If you don’t elect us, you’re going to get nuked: what could be clearer? There won’t be any freedom from fear as long as this crew of ghouls is in the White House. The foreign policy part of the president’s speech was permeated with the fear his policies have done nothing to allay, and everything to exacerbate:

“In the three and a half years since September 11th, 2001, we have taken unprecedented actions to protect Americans. We have created a new department of government to defend our homeland, focused the FBI on preventing terrorism, begun to reform our intelligence agencies, broken up terror cells across the country, expanded research on defenses against biological and chemical attack, improved border security, and trained more than a half million first responders. Police and firefighters, air marshals, researchers, and so many others are working every day to make our homeland safer, and we thank them all.”

Is the creation of yet another government agency really “unprecedented”? Hyperbole comes naturally to this hopped-up White House, drunk as it is on self-regard instead of alcohol. We haven’t reformed our intelligence agencies: instead, we’ve purged them of every honest analyst. If you resisted the neocons and debunked the phony intelligence they planted in collusion with Ahmed Chalabi that falsely pointed to nonexistent “weapons of mass destruction” in Iraq, then you’re outta there.

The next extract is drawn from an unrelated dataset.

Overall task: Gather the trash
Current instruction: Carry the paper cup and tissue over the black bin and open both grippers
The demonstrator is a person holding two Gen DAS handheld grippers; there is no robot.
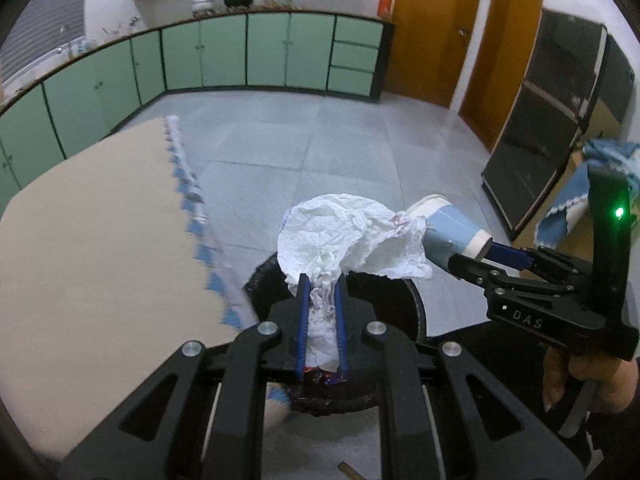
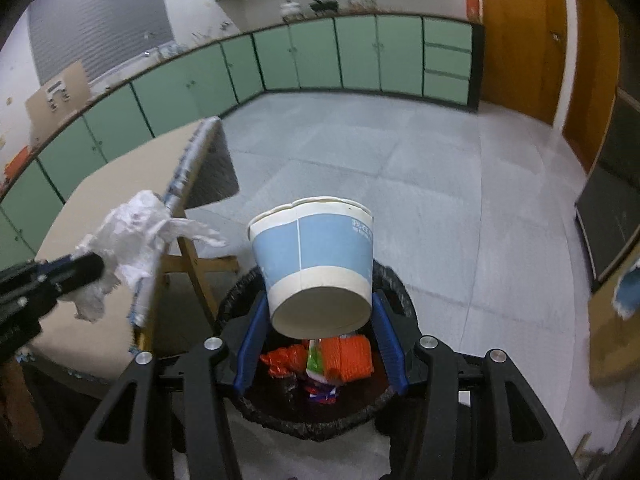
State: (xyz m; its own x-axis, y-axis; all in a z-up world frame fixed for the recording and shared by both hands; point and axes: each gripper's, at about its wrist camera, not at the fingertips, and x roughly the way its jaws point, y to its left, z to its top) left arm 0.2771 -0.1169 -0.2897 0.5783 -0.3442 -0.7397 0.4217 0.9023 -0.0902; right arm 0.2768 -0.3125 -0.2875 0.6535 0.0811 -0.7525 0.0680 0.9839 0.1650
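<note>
L tool (image 1: 322,292) clenched on tissue (image 1: 344,232), R tool (image 2: 320,312) grasping cup (image 2: 316,256); bin (image 2: 384,416) directly below both, R nearer centre.

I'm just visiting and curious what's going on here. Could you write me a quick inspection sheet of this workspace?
Surface: beige table, bare where visible.
Job's things: crumpled tissue; paper cup; black-lined bin already holding wrappers.
Clutter: blue cloth at right.
Grippers: left gripper shut on tissue; right gripper clamps cup; both over bin.
Cables: nothing seen.
Surroundings: green cabinets, wooden doors, grey floor.
</note>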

(Oh, but I forgot: in Washington these days, when you say you’re going to “reform” this or that agency or institution, it means you’re going to kick out all contrarians and eliminate any independent voices in the government. The vow to “reform,” in today’s parlance, is equivalent to what the Stalinists meant when they used to refer to “the liquidation of the kulaks.”)

As for all those terror cells “across the country” that we’ve supposedly “broken up” – what’s been broken up is the Constitution, and that’s about it. What was the White House thinking when it put out a claim so easily disproved? The record – the legal record – tells the whole story. As Salon’s David Cole wrote when John Ashcroft threw in the towel:

“Of the more than 5,000 foreign nationals detained in anti-terrorism measures, not a single one stands convicted of any terrorist offense. … Nor did he find a single terrorist among the 80,000 Arabs and Muslims called in for registration, or the 8,000 sought out for FBI interviews. … He also claims that his terrorism investigations led to 368 criminal indictments and 194 convictions. What he doesn’t say is that all but a handful of the convictions were for petty offenses, not terrorism charges. A Syracuse University study found that the median sentence actually handed down in cases labeled ‘terrorist’ by the Justice Department in the first two years after 9/11 was 14 days – not the kind of sentence you’d expect for a terrorist.

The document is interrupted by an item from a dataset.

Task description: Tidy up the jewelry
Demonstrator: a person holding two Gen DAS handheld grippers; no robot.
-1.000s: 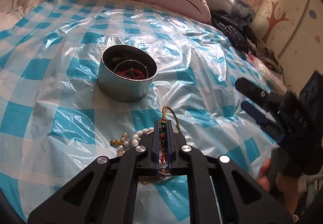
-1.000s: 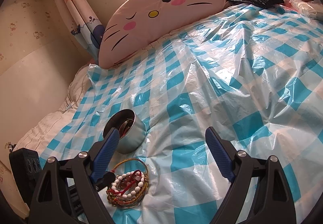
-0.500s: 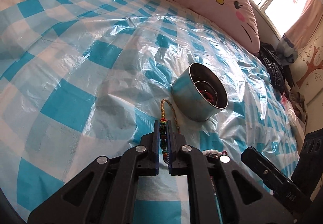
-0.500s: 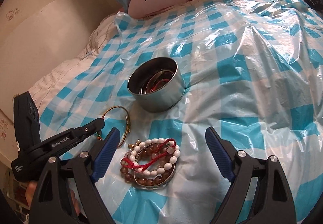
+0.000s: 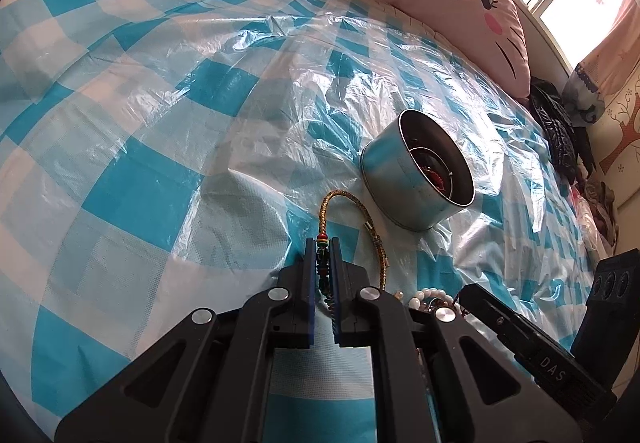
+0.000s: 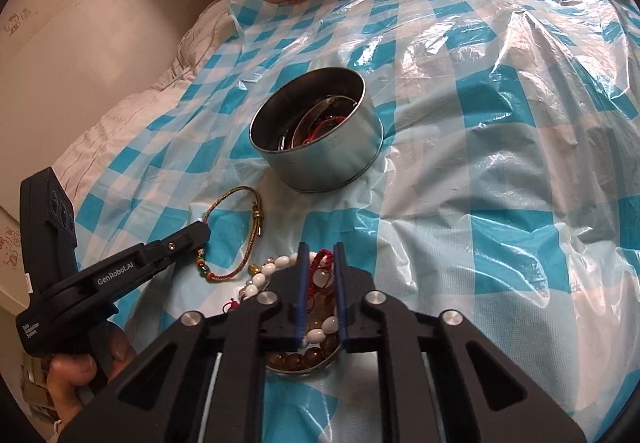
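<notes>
On my left wrist view, the left gripper [image 5: 323,257] is clamped on the beaded section of the gold cord bracelet [image 5: 352,203], whose loop extends toward 12 o'clock over the checked plastic sheet [image 5: 140,179]. The metal tin [image 5: 404,179] sits near, at 1 o'clock, with bangles and red cord inside. On my right wrist view, the right gripper [image 6: 319,263] is closed on the red cord bracelet [image 6: 322,257] atop the white bead bracelet [image 6: 260,279] and amber beads [image 6: 304,357]; the tin [image 6: 320,159] stands at 12 o'clock.
</notes>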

“And where are the al-Qaeda sleeper cells that prompted the aggressive sweeps in the first place? The closest thing Ashcroft can point to are six young men from Lackawanna, N.Y., who followed a charismatic religious leader to an al-Qaida training camp in Afghanistan, but returned to the United States showing no interest in terrorism and undertook no activity whatsoever in furtherance of even a petty crime, much less a terrorist plot.

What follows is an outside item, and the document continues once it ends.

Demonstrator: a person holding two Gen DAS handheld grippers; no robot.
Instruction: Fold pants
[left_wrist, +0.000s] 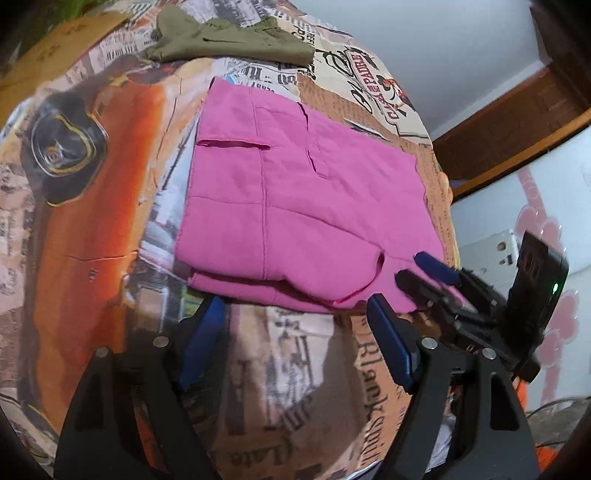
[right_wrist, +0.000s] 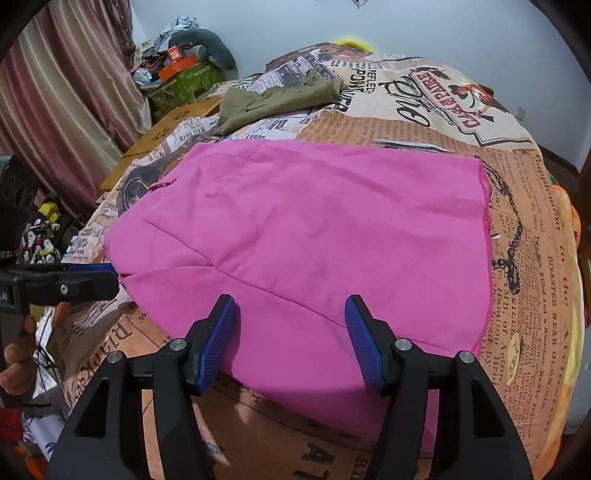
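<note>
The pink pants (right_wrist: 295, 236) lay folded on the bed (right_wrist: 524, 229). The right gripper (right_wrist: 291, 325) stood about half open at their six o'clock edge, apparently gripping nothing. The left gripper (left_wrist: 295, 314) gaped wide and empty at their seven o'clock corner.

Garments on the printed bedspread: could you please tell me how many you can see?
2: folded pink fabric pants lying near the front edge, and a crumpled olive-green garment at the far side. Others may be hidden.

Bedspread (right_wrist: 424, 122): you see newspaper print; olive garment (right_wrist: 273, 98): crumpled at your far edge; curtain (right_wrist: 55, 92): striped
</note>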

“The only criminal conviction involving an actual terrorist incident that Ashcroft can cite is that of shoe bomber Richard Reid, and he was captured not by anything the government did but simply because an alert flight attendant noticed a strange-looking man trying to light his shoe.”

We captured the Shoe-na-bomber – a half-retarded lone nut – and that is it: after the expenditure of how many billions of taxpayer dollars on “anti-terrorist” programs? And George W. Bush is boasting about it. That’s what the American people have got to find galling: their president brags about nonachievements while the author of 9/11 taunts us from his cave.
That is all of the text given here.